Super interesting — hadn’t heard of Hoschild before, so thanks for sending this along. I so related to a lot of your thoughts at the outset of this post, especially the authentic conflicted feelings about things followed by The Guilt (“but this is a luxury!!!”) I have come to the perspective that although it’s important to keep my concerns and worries in perspective (i.e., not take my fortunate situation for granted), it is also OK to make space for myself to think about them and to try to do so without the seemingly inevitable attendant cloud of guilt. (I am a whole person! Having authentic emotions! I can and should let them breathe!)
At any rate, just writing to say that I am on your page and I appreciate your taking the time to write in. Glad you connected to this fraught string of thoughts. xoxo
How wonderfully supportive your husband sounds. Mine is too, but in a different ways, and some days I do feel like I carry more of the emotional burden than others. On the other hand, I am also a lot better at remembering details and multi-tasking, so it may not only be a gender thing but an ability thing. I don’t know!
And what a fun gift guide! I got a painting commissioned of our house for the main gift, but there are some good ideas here to round it out. (I forgot I had bought that acupressure mat for my husband’s recent birthday based on your recommendation, so guess it’s going to him for Christmas.)

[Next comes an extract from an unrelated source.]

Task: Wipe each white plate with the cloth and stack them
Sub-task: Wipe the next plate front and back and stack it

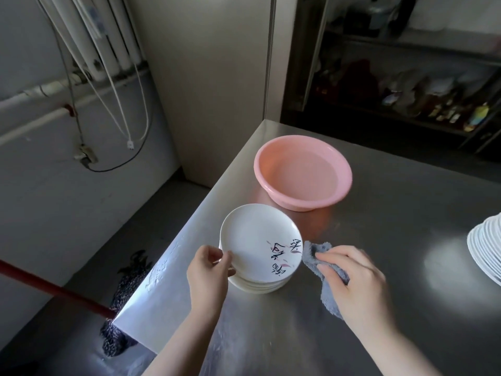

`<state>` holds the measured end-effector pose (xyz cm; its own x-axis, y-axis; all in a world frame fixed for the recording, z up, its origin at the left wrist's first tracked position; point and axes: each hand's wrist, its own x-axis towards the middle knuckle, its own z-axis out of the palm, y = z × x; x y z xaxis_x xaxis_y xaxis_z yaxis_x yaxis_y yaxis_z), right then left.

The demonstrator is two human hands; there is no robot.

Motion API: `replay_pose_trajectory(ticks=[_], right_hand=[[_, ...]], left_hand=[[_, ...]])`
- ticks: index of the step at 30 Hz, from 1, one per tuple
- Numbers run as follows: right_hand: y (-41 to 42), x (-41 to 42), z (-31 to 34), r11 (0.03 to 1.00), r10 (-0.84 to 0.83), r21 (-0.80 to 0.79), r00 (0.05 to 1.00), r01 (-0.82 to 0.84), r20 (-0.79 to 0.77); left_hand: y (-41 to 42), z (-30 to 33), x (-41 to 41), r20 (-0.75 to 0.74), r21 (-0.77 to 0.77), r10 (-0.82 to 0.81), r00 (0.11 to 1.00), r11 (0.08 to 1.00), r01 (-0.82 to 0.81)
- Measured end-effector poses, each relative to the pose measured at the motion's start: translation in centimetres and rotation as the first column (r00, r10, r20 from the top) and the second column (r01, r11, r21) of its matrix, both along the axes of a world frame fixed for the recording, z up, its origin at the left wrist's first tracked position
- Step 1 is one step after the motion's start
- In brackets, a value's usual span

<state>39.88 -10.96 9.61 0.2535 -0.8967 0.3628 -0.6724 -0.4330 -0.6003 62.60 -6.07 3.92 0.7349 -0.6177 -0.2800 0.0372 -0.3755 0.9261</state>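
A white plate (254,234) with black and pink writing lies on top of a short stack of white plates (257,286) near the steel table's left edge. My left hand (207,272) pinches the top plate's near-left rim between thumb and fingers. My right hand (355,278) grips a grey fluffy cloth (314,249) just right of the plate; the cloth's corner touches or nearly touches the rim. A second, taller stack of white plates (486,248) stands at the right edge of view, partly cut off.
A pink plastic basin (344,175) sits behind the stack on the steel table (393,253). The table's left edge drops to the floor, where a red-handled mop (54,290) lies. Dark shelves with bottles stand beyond the table's far side.
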Motion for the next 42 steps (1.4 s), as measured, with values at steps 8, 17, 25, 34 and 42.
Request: replay_pose_trajectory(ticks=[8,17,25,34,42], right_hand=[[0.5,-2.9,-0.7,0.995,-0.097,0.007,0.994,0.097,0.048],[2.7,-12.7,0.1,0.951,-0.309,-0.002,0.945,0.311,0.107],[6.7,-27.8,-1.8,0.892,-0.451,0.073,0.89,0.446,0.073],[9.5,-41.4,-5.5,0.906,-0.389,0.193,0.921,0.377,0.028],[10.2,-43.5,-7.3,0.921,-0.331,0.242,0.941,0.306,0.071]], left_hand=[[-0.7,0.8,-0.9,-0.2,-0.172,0.101,0.975,0.976,-0.137],[-2.9,3.6,-11.5,-0.289,-0.269,-0.215,0.933,0.953,0.136],[-1.0,-1.2,-28.9,-0.35,-0.18,-0.422,0.837,0.907,0.382],[4.5,-5.6,-42.5,-0.405,-0.069,-0.299,0.864,0.952,0.298],[5.3,-5.2,-42.7,0.116,0.299,-0.598,0.793,0.783,0.546]])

That’s an interesting comment: “it may not only be a gender thing but an ability thing.” Now that I think about it, with our business, I tended to live in and enjoy living in the minutiae: the meticulous tracking and recording of product/tech specs in a long priority queue, the handling of the finer points of sales, etc. Mr. Magpie excelled in analyzing the data to come up with bigger picture reports that in turn formed strategy. Helpful to realize this, too; maybe we are playing to our strengths in our home life as well.
Hope your man loves the mat like mine does!

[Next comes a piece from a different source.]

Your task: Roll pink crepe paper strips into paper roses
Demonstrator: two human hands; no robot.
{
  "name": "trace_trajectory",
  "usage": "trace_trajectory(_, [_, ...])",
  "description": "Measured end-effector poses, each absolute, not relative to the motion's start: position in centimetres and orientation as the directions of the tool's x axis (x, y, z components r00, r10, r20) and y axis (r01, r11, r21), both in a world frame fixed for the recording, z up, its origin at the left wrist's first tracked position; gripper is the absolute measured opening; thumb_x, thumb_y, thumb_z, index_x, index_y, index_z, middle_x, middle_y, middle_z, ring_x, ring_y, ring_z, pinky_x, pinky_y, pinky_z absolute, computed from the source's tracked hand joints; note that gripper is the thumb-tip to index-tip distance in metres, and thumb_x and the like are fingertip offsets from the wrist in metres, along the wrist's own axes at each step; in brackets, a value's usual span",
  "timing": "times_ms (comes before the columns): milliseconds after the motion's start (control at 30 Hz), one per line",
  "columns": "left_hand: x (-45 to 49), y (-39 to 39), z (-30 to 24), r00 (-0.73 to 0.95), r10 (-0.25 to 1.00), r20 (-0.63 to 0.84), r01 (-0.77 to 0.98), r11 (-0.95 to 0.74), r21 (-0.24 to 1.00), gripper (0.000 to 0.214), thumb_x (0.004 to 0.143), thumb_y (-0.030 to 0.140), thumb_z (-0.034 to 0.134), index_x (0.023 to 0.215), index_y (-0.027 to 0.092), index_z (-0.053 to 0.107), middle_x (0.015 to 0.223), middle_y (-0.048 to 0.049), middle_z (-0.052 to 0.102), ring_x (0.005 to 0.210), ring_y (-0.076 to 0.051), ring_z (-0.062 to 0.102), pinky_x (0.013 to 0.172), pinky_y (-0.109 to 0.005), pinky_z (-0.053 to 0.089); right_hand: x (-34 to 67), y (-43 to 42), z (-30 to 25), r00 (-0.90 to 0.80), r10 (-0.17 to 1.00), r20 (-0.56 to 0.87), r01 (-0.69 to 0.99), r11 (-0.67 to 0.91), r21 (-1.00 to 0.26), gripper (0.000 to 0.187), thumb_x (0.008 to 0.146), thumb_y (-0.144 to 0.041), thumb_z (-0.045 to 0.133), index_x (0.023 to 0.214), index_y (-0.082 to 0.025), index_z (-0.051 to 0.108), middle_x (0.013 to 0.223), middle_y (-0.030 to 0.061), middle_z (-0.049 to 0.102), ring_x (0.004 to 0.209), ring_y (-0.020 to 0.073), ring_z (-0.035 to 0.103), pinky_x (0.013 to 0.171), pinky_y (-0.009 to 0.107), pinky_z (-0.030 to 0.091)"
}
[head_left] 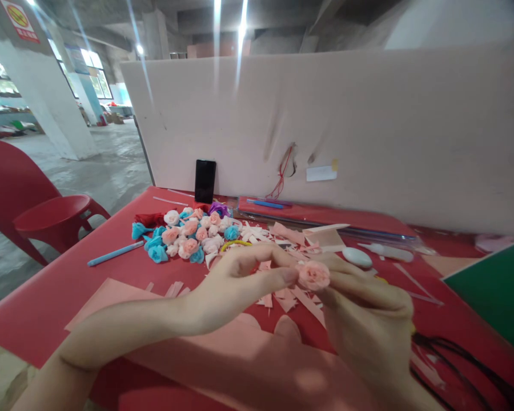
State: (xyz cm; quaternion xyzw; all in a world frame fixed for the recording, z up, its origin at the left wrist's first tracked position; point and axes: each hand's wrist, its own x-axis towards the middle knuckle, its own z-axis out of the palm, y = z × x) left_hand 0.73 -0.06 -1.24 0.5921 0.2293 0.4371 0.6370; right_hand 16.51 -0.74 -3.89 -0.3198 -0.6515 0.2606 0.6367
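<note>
A pink paper rose is held up over the table between both hands, its open face toward me. My left hand pinches its left edge with thumb and forefinger. From the other side my right hand is closed around the rose's right side and base; the stem is hidden by the fingers. Beneath the hands lie a large pink paper sheet, rounded pink petal pieces and pink paper scraps. Behind my left hand is a pile of finished pink, white and blue paper roses.
A phone leans on the pale partition. On the red table are a blue stick, a white oval object, a glue bottle and, at right, a green board and black cables. A red chair stands left.
</note>
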Motion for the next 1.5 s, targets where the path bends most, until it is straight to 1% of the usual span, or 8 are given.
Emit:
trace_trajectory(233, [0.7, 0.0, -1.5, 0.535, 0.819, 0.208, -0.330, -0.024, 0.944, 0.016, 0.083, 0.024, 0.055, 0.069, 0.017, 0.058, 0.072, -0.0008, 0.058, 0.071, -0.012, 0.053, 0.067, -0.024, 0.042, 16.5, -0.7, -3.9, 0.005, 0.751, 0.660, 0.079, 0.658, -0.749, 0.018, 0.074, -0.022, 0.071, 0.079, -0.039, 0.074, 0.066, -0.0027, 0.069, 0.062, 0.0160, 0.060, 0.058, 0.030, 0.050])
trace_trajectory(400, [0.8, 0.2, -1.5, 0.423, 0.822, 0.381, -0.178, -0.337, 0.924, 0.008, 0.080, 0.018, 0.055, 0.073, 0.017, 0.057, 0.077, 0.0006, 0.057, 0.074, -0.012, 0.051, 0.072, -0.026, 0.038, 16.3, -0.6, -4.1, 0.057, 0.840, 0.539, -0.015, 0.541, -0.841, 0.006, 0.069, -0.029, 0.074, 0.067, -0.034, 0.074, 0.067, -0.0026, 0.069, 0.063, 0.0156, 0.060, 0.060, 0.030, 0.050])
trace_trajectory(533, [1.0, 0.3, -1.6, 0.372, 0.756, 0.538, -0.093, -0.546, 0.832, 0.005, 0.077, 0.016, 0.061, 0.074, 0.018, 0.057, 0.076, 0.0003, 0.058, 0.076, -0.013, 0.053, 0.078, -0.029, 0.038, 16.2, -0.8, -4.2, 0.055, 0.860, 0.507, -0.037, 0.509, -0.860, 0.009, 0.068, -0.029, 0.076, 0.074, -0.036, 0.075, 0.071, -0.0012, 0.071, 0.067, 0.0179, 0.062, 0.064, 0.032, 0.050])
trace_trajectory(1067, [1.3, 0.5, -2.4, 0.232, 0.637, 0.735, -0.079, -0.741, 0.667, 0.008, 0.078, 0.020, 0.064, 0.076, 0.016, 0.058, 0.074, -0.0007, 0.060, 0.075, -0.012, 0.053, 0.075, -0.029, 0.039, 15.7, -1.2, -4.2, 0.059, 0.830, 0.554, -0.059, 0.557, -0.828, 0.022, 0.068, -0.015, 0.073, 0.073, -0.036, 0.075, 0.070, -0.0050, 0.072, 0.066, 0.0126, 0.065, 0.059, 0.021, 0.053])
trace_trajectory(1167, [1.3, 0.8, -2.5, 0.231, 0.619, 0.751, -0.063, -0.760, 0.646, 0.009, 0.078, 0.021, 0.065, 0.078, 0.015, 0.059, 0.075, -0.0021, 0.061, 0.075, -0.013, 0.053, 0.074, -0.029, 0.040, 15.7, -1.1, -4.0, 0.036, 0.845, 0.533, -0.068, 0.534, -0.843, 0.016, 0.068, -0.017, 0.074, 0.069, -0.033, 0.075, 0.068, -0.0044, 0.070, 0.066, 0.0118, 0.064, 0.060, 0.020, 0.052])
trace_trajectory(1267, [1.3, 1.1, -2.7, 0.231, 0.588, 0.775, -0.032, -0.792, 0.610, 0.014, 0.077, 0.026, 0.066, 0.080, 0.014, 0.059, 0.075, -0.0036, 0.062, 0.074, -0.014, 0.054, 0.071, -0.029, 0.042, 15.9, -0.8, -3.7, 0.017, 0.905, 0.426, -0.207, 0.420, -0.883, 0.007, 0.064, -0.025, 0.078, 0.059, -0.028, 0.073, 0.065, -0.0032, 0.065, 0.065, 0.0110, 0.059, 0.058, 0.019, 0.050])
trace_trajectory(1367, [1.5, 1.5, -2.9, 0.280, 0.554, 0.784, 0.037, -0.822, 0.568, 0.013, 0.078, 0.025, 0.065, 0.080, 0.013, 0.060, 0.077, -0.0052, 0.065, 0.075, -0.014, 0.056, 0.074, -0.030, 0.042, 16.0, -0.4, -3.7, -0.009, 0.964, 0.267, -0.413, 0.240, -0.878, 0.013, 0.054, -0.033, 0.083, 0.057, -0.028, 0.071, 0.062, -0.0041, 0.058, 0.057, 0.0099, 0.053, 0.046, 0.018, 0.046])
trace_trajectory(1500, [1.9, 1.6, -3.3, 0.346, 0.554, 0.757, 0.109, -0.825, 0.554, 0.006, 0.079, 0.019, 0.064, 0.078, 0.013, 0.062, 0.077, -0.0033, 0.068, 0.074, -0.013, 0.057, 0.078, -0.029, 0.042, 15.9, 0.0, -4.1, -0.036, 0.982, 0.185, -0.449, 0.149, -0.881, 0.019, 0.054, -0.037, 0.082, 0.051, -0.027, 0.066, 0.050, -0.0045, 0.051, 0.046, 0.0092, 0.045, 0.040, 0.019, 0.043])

It sounds like you have a wonderful, supportive husband. And yes, I tend to diminish my husband’s role to some degree and there’s a real lesson in your writing. But I do find the biggest difference to be that when he’s home, he’s “off duty.” I know many moms, myself included, really struggle to find any time for a break; “work” hours within the home bleeding into any “downtime.” Perhaps this gets more overwhelming as children and responsibilities are added – we have three! As in driving to three kids’ activities/sports, someone’s sick, someone needs a treat for school, etc. The difference in work load and time has become more apparent. Some things can be outsourced (taxes, lawn maintenance) but when it comes to children and the careful support of them, that can not.
Thanks for giving me something to think about today. Also, love the gift guide!
Hi Amy – You are so right and I especially related to this comment: “work” hours within the home bleed into any “downtime.” How true! Naptimes are often filled with grocery-ordering, treat-making, planning for upcoming holidays, etc. I enjoy doing these things but let’s be clear: it’s not “downtime.” This was an informative comment for me. Thanks for giving me something to think about, for further shaping my perspective!